Available data:
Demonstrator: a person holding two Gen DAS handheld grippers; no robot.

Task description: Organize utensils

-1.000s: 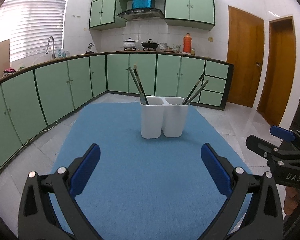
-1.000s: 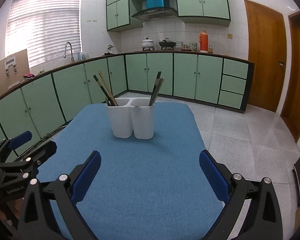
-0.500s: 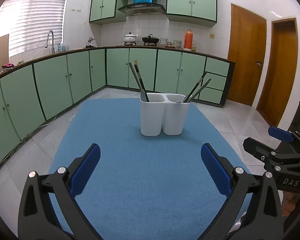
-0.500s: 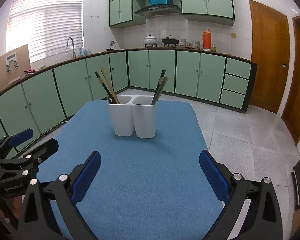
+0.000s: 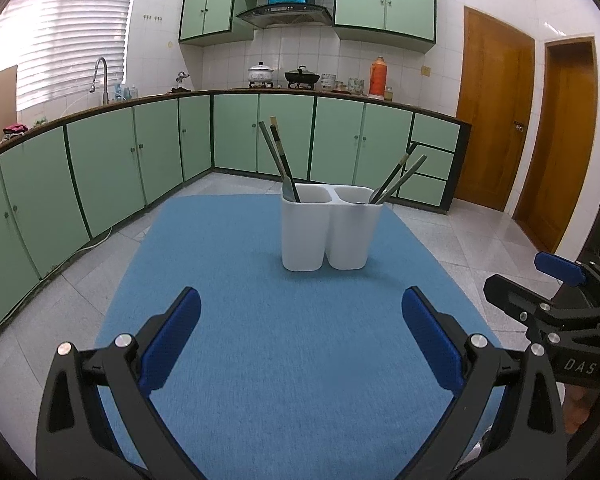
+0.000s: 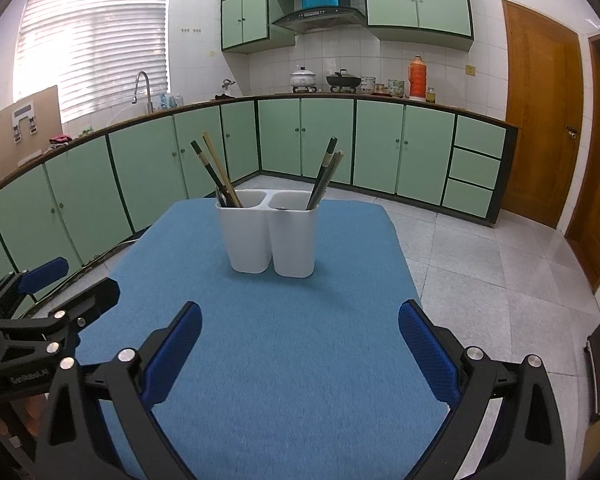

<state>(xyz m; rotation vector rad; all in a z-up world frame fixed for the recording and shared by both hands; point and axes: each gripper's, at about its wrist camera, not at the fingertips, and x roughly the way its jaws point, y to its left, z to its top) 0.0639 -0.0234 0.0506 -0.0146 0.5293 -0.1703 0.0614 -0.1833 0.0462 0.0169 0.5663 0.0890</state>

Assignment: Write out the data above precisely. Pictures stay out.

Your solution:
Demonstrator: a person holding two Gen DAS handheld grippers; no robot.

Task description: Organize utensils

-1.000s: 
-1.000s: 
-0.500s: 
-0.500s: 
+0.000s: 
+0.000s: 

<state>(xyz m; rotation vector rad; all in a z-up world frame fixed for the recording and shared by both hands; point and axes: each gripper's, at about its wrist camera, not at the fingertips, and x roughly the way its jaws point, y to its left, z to its top) 0.0639 -0.0234 0.0506 -0.0146 0.5293 -0.1703 0.0614 -0.1833 0.0462 0.0169 0.5663 0.0890</state>

There is no more to the output.